* [WHAT YOU WILL DO]:
Below is a listing; reproduce exactly its lines from the one containing "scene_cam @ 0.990" to its last line, both ends kept, and no other lines.

↓

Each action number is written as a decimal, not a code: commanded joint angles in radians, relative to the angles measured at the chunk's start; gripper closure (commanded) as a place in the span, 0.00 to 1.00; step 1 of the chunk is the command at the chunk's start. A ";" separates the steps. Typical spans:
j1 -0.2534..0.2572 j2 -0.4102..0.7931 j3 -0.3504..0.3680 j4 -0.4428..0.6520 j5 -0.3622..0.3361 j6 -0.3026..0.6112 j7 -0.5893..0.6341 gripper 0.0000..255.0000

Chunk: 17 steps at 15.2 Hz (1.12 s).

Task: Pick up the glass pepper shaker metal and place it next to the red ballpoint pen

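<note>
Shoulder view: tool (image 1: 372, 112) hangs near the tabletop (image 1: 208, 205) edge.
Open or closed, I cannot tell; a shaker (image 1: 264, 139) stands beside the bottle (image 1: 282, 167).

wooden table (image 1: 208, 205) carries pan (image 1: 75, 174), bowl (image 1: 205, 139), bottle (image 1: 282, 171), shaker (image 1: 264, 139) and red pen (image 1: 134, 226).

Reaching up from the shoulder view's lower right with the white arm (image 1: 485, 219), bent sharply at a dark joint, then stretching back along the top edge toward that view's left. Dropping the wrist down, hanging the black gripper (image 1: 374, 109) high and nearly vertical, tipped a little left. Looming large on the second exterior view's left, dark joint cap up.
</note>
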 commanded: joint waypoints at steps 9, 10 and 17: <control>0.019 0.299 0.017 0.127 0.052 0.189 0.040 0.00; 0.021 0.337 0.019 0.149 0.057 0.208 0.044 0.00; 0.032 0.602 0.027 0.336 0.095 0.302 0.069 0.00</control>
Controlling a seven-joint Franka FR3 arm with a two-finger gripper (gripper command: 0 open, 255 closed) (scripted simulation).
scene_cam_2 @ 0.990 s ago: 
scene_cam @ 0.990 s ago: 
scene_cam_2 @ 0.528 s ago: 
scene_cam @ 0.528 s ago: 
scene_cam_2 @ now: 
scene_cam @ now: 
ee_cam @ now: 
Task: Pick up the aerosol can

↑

* [FINISHED TASK]:
scene_cam @ 0.990 s ago: 
scene_cam_2 @ 0.528 s ago: 
scene_cam @ 0.528 s ago: 
scene_cam_2 @ now: 
scene_cam @ now: 
ee_cam @ now: 
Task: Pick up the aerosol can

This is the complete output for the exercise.